CHICKEN MUSHROOM FETTUCCINE


CHICKEN MUSHROOM FETTUCCINE

INGREDIENTS:

  • 2 teaspoons vegetable or canola oil
  • 8 ounces boneless skinless chicken breasts
  • 1 cup fresh sliced mushrooms
  • 2 cloves garlic, minced
  • 2 teaspoons all-purpose flour
  • 1 cup chicken broth
  • 1/2 cup evaporated milk
  • 4 tablespoons whipped cream cheese
  • 1 1/2 cups freshly grated parmesan cheese
  • freshly ground black pepper, to taste
  • 2 cups hot cooked fettuccine
  • chopped fresh parsley, for garnish

DIRECTIONS:

  1. Heat oil in skillet. Add chicken and cook 3 minutes on each side, or until tender and cooked through. Remove chicken from pan, let it rest for a couple of minutes, then slice into small strips and set aside.
  2. Add the mushrooms and garlic to the skillet; cook for 1 minute, stirring. Sprinkle with flour, stirring quickly. Stir in the broth and milk.

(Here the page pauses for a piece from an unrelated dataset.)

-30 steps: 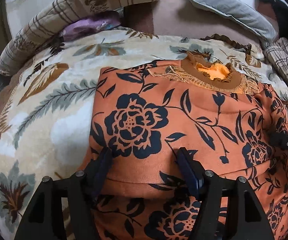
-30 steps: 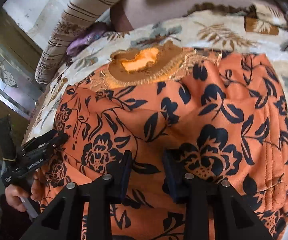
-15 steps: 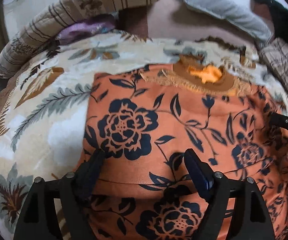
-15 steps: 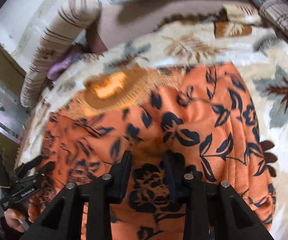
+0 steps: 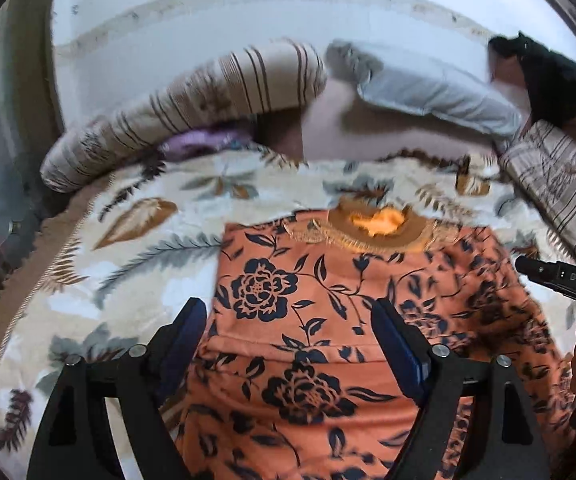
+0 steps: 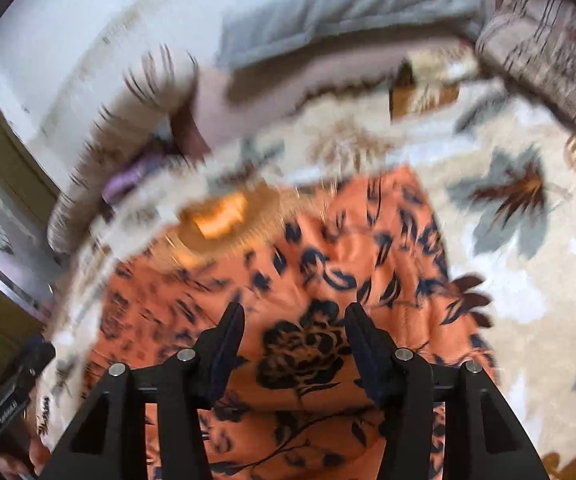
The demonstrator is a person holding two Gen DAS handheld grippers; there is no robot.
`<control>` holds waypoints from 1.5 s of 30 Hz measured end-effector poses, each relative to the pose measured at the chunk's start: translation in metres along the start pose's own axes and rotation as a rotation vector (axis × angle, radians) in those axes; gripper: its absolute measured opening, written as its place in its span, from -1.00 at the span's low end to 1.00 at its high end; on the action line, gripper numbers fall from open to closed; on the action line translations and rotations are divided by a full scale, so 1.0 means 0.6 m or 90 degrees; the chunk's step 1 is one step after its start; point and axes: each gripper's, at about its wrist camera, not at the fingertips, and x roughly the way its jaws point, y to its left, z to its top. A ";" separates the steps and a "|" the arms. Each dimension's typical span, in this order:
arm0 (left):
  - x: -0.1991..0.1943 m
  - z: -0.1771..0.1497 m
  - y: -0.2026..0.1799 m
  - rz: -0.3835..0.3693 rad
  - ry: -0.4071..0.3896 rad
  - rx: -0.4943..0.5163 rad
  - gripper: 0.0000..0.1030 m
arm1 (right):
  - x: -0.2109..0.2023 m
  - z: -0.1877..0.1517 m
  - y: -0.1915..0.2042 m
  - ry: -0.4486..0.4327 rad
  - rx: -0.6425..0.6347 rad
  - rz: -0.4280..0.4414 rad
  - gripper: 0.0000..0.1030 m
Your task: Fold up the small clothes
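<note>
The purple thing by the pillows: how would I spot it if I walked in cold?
Start at the leaf-print blanket that covers the bed, and follow it back to the long striped bolster pillow at the wall. The purple cloth is tucked under that pillow's front edge, left of the orange floral garment. It is the only purple thing there.

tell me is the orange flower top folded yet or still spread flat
Partly folded: the orange floral top shows a fold line across its lower part, with the collar end flat on the leaf-print blanket.
</note>
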 end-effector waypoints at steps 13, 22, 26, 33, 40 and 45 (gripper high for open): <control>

Reduce heat and simmer 3 minutes, until mixture thickens- stirring occasionally. Stir in cheeses and pepper.
  3. Return the chicken to the skillet; cook, stirring for about 2 minutes, until chicken warms up.
  4. Arrange fettuccine on four plates. Top with chicken and sauce. Garnish with parsley.